• Instructions for the task
Images are to be left out; everything else in the listing should be repeated exactly.

[Dataset extract Boundary: Start]

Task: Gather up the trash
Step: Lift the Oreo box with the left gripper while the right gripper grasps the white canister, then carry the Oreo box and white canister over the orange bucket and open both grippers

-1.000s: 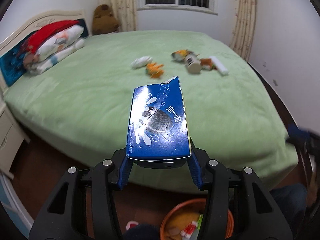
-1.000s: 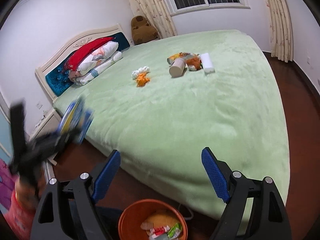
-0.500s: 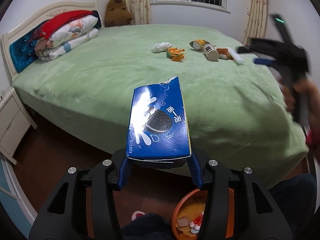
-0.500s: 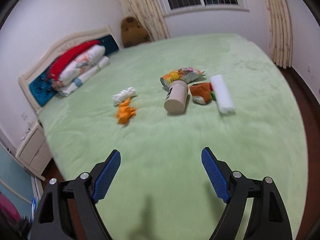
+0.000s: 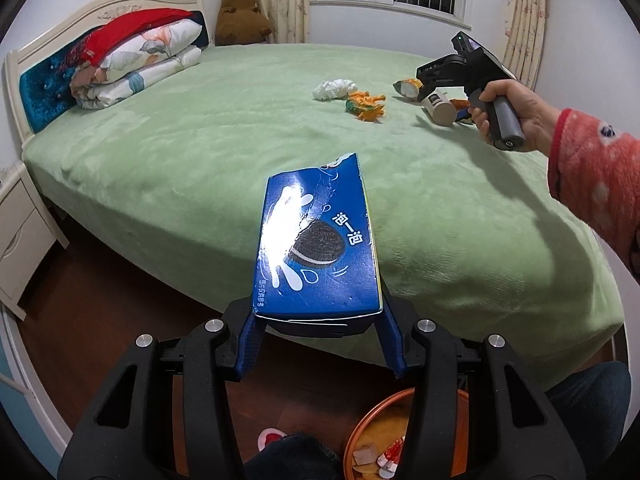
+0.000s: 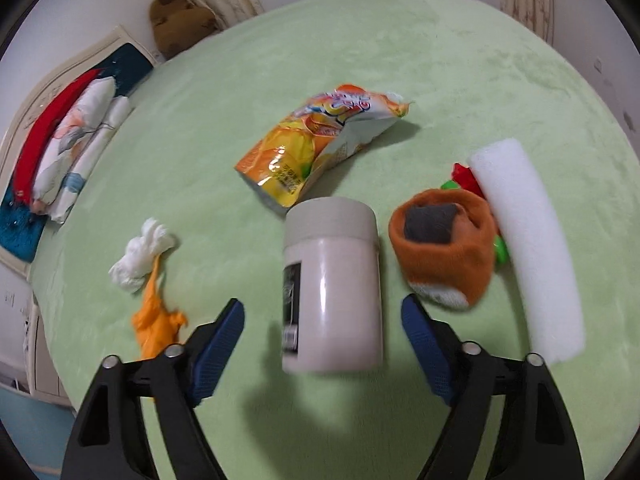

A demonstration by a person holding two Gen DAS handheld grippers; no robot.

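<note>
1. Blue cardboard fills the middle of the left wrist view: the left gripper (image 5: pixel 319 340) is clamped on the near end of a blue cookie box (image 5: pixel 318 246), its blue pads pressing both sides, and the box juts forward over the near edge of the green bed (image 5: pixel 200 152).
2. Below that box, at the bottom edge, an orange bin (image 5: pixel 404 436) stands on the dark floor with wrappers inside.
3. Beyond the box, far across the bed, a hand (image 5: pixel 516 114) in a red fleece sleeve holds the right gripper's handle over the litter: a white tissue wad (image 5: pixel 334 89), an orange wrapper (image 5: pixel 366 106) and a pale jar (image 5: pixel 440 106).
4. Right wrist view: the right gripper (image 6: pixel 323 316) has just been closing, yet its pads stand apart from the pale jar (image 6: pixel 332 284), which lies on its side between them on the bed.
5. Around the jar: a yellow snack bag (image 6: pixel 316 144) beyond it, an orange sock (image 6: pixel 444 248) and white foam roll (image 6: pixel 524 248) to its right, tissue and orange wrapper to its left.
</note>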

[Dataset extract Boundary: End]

• Output below
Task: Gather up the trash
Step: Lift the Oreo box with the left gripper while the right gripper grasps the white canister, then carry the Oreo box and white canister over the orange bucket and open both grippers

-1.000s: 
-1.000s: 
-0.500s: 
-0.500s: 
+0.000s: 
+0.000s: 

A demonstration by a person holding two Gen DAS handheld grippers; no robot.

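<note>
1. Blue cardboard fills the middle of the left wrist view: the left gripper (image 5: pixel 319 340) is clamped on the near end of a blue cookie box (image 5: pixel 318 246), its blue pads pressing both sides, and the box juts forward over the near edge of the green bed (image 5: pixel 200 152).
2. Below that box, at the bottom edge, an orange bin (image 5: pixel 404 436) stands on the dark floor with wrappers inside.
3. Beyond the box, far across the bed, a hand (image 5: pixel 516 114) in a red fleece sleeve holds the right gripper's handle over the litter: a white tissue wad (image 5: pixel 334 89), an orange wrapper (image 5: pixel 366 106) and a pale jar (image 5: pixel 440 106).
4. Right wrist view: the right gripper (image 6: pixel 323 316) has just been closing, yet its pads stand apart from the pale jar (image 6: pixel 332 284), which lies on its side between them on the bed.
5. Around the jar: a yellow snack bag (image 6: pixel 316 144) beyond it, an orange sock (image 6: pixel 444 248) and white foam roll (image 6: pixel 524 248) to its right, tissue and orange wrapper to its left.
</note>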

This exercise is now done.